Show all lines from the data that include the word "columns".

Data entries
________

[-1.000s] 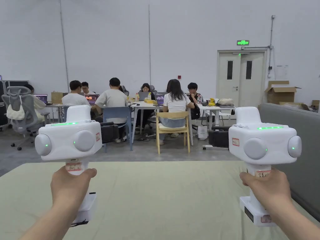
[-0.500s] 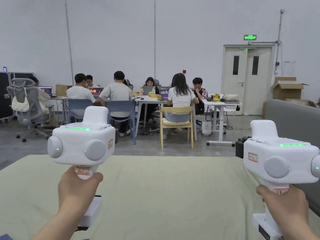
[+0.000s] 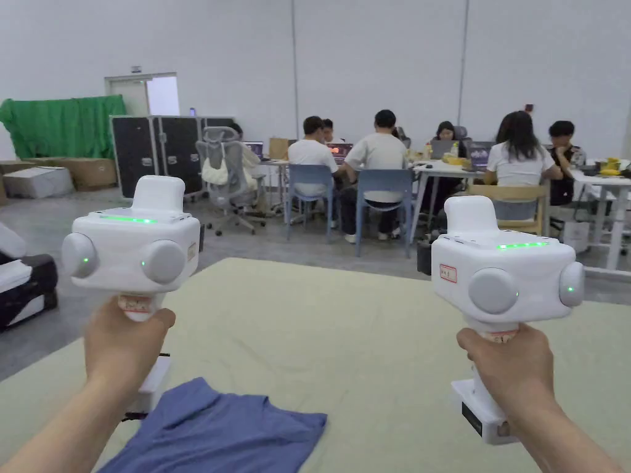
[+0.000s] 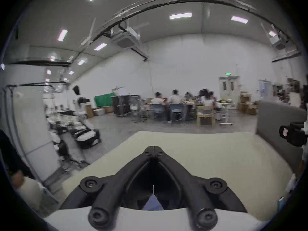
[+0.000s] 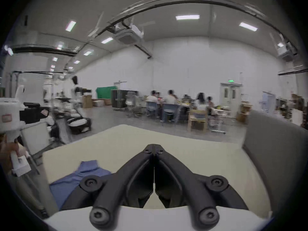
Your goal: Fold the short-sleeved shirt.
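Note:
A blue short-sleeved shirt (image 3: 222, 431) lies crumpled at the near left of the pale green table (image 3: 345, 332). In the head view a hand holds up each white gripper body, the left one (image 3: 132, 246) just above and beyond the shirt, the right one (image 3: 505, 277) well to its right. In the left gripper view my left gripper (image 4: 153, 148) is shut with nothing between the jaws, and a patch of the shirt (image 4: 152, 204) shows below them. My right gripper (image 5: 154, 147) is also shut and empty, with the shirt (image 5: 80, 178) lower left of it.
A grey padded panel (image 5: 275, 151) borders the table's right side. Beyond the far edge, several people (image 3: 382, 154) sit at desks, with an office chair (image 3: 225, 166) and black cases (image 3: 160, 148) nearby. A black and white object (image 3: 24, 283) rests on the floor at the left.
The head camera has swung left and down, so the blue shirt now shows at the bottom left. Both grippers stay raised over the table, still shut.

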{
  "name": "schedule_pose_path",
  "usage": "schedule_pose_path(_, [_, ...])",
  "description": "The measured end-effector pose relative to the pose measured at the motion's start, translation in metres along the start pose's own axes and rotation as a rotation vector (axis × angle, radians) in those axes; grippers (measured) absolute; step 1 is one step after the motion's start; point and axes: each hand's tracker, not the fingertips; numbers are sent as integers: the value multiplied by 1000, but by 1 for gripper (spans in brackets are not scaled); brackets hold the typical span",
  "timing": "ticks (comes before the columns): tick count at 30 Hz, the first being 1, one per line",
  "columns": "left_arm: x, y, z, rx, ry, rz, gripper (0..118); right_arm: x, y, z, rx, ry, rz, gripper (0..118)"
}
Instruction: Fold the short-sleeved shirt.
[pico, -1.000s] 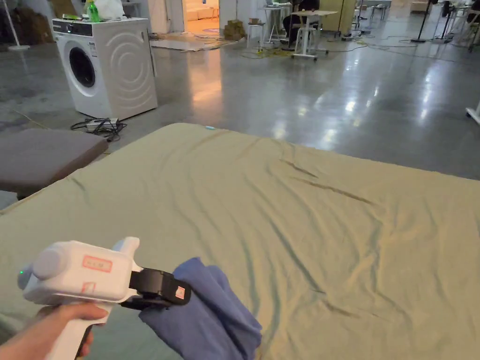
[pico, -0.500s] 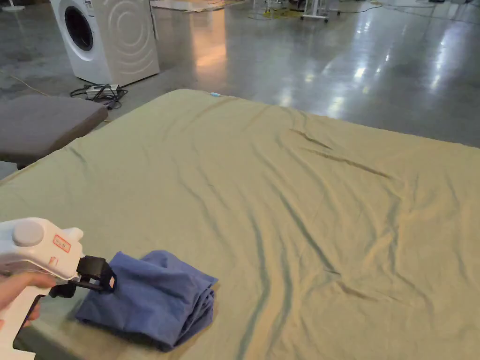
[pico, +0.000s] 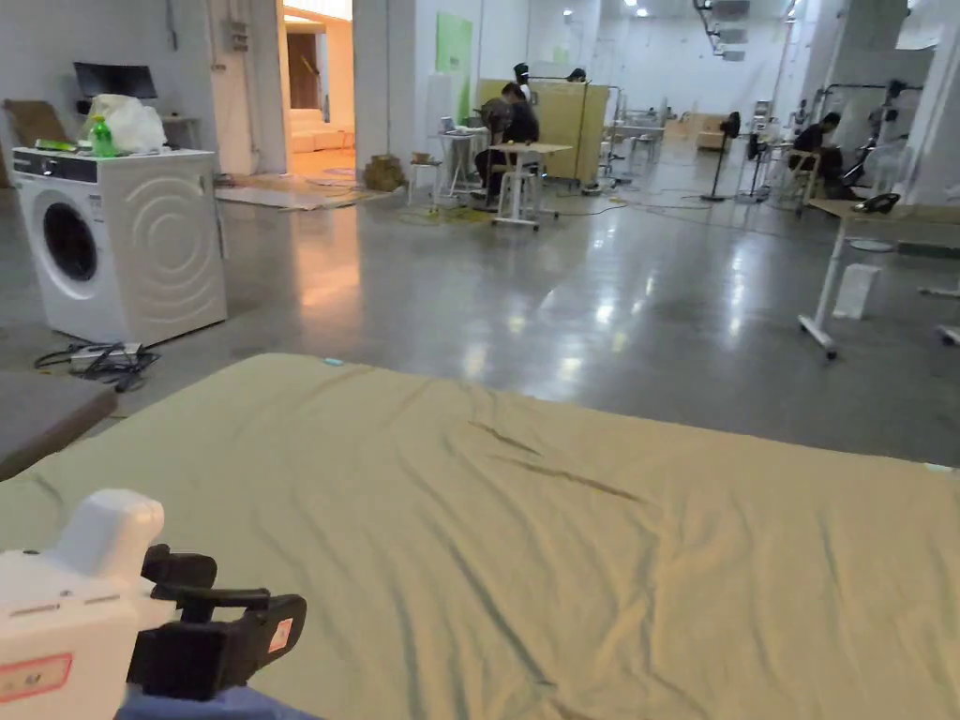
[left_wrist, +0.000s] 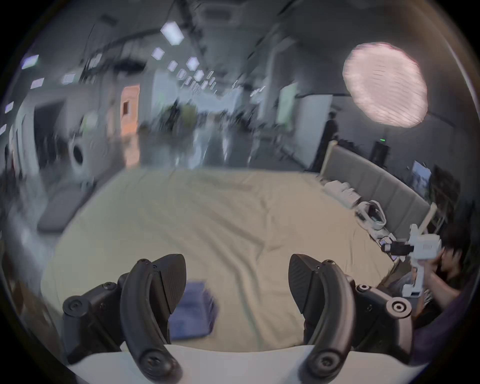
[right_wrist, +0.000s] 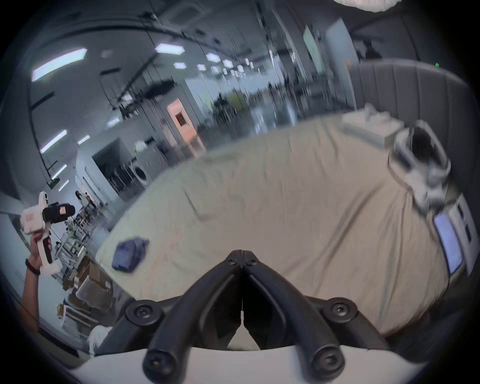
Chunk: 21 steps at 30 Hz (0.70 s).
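Currently two handheld grippers and one shirt are in the scene. The left gripper (left_wrist: 237, 283) has its two jaws spread wide apart in its own view; nothing lies between them and they touch nothing. In the head view the same left gripper (pico: 220, 623) sits at the lower left, raised above the bed, with a sliver of blue cloth just below it at the frame edge. The right gripper (right_wrist: 242, 256) has its two jaws pressed together at the tips, with nothing pinched between them. From the left gripper view, the right gripper (left_wrist: 389, 248) appears farther off at the right edge, held up by a hand (left_wrist: 432, 262); its jaw state cannot be told at that size.

One blue shirt (right_wrist: 130, 250) lies in a compact folded bundle on the bed sheet (right_wrist: 272, 207), near the sheet's edge on the left gripper's side. It is apart from both grippers. In the left gripper view the shirt (left_wrist: 193, 311) shows below and between the jaws, partly behind the left jaw, blurred.

One tan sheet (pico: 562, 525) covers the bed, with shallow creases. Farther off, one white washing machine (pico: 131, 244) stands on the glossy floor (pico: 609, 300). At the far end, seated people work at desks; details are too small to tell.
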Motion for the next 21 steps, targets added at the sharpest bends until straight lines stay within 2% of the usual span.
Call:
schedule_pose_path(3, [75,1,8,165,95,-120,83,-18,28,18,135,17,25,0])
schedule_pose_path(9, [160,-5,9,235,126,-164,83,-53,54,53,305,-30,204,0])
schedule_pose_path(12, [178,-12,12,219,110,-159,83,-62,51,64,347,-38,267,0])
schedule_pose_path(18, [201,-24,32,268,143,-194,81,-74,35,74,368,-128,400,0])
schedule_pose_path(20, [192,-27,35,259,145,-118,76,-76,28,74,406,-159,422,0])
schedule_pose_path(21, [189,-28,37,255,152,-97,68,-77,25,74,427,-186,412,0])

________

- **Your solution**
  "timing": "ticks (comes before the columns): tick count at 30 Hz, the first being 1, one per line",
  "columns": "left_arm: x, y, z, rx, ry, rz, gripper (0..118); right_arm: x, y, z, rx, ry, rz, gripper (0..118)"

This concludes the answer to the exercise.